Le Gouvernement du Burundi s’investit pour la promotion de la gestion des déchets
L’implantation des poubelles, mobilisation des industriels, sensibilisation à la population pour une prise de conscience dans la gestion des plastiques et autres déchets, le gouvernement déploie pas mal d’approches. Face à la pollution de l’environnement en général et du Lac Tanganyika en particulier, le Gouvernement du Burundi s’active. Certaines approches sont en cours d’implantation pour endiguer la prolifération de diverses sortes de pollution. La pollution plastique figure parmi celles qui sont dans le collimateur du ministère de l’Environnement, de l’Agriculture et de l’Elevage. Christian Nimubona, Directeur Générale de l’eau et assainissement de ce ministère sort de son silence et indique la stratégie mise en pratique. Désormais, les unités de transformation et les industries qui font recours à l’emballage en plastique participent dans l’assainissement de l’environnement. Selon Christian, la pollution plastique se remarque en peu partout, car les emballages plastiques sont moins chers d’où ils sont prisés par les industriels.
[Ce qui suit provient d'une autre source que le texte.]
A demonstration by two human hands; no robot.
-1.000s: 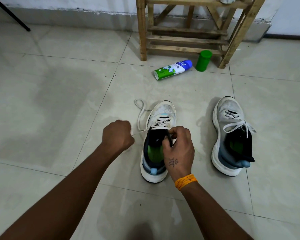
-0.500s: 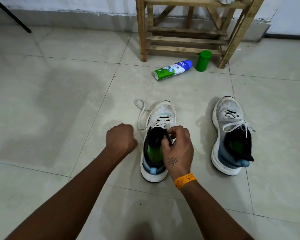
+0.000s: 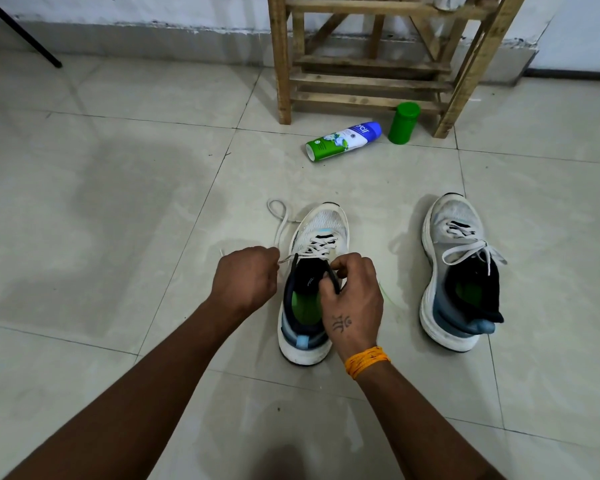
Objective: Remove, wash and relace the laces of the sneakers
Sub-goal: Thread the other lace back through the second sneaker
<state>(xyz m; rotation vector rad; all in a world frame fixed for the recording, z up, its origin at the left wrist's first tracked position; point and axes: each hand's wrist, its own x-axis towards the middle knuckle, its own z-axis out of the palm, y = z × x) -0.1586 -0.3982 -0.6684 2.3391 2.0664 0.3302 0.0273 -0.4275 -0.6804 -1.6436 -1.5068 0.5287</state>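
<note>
Two white and blue sneakers stand on the tiled floor. The left sneaker [image 3: 321, 226] sits in front of me with its white lace [image 3: 280, 216] partly undone and looping out over the floor to its left. My left hand [image 3: 245, 280] is curled in a fist and grips that lace beside the shoe's left edge. My right hand [image 3: 354, 292] pinches the dark tongue and collar on the shoe's right side. The right sneaker [image 3: 456, 271] stands apart to the right, its lace [image 3: 471, 252] still tied in a bow.
A green and white spray can [image 3: 343, 140] lies on the floor beyond the shoes, next to an upright green cap [image 3: 403, 123]. A wooden rack [image 3: 371, 57] stands against the back wall. A black stand leg [image 3: 25, 36] crosses the far left.
My left hand has moved right, closer to the left sneaker, still gripping the lace. My right hand has stayed on the tongue.
</note>
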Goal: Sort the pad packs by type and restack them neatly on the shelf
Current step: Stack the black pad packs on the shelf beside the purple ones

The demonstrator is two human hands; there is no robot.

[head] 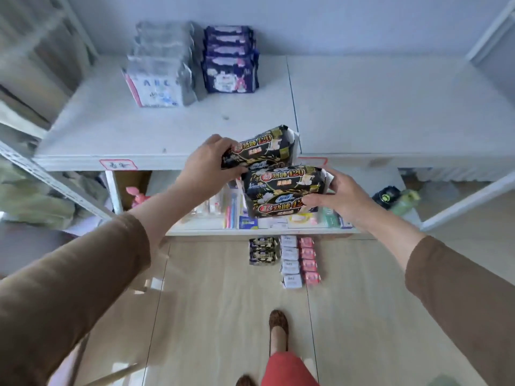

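Head cam: left hand point(207, 162) & right hand point(338, 195) grip black packs point(281, 181).

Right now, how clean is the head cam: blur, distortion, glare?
Head view: wide-angle bending bows the shelf edge and uprights; white packs at the back are smeared; black packs in the left hand and right hand read sharp; soft window glare on the floor.

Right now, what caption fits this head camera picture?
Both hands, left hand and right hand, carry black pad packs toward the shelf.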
Cela justifie alors la mobilisation de ces derniers à participer à l’assainissement de l’environnement dans le cadre de la campagne « Zéro déchets plastiques ». Pour réussir le pari chaque unité de transformation ou industrie doit fournir des poubelles à plastiques selon le model convenu avec le ministère de tutelle. « Cette approche facilitera la gestion des plastiques partout dans le pays car les consommateurs sont sensibilisés à utiliser ces poubelles placées dans les différents coins et les recycleurs vont récupérer facilement ces plastiques jetées dans les poubelles », se félicite Christian. Cette initiative de mise en place des poubelles à plastiques va contribuer à gérer les plastiques, à éviter que cette matière soit emportée par les eaux de pluie vers le lac Tanganyika, éviter également que les plastiques soient mélangées à des déchets qui sont transporté dans la décharge de Buterere. En plus de cette plus-value, cette initiative contribue dans la mise en œuvre du décret no 100/99 du 18 avril 2018. Ce décret interdit l’utilisation et l’importation des plastiques au Burundi. Le Directeur Général Christian Nimubona appelle les médias à jouer leur rôle très essentiel pour la sensibilisation massive quant à l’utilisation des poubelles à plastiques déjà installées.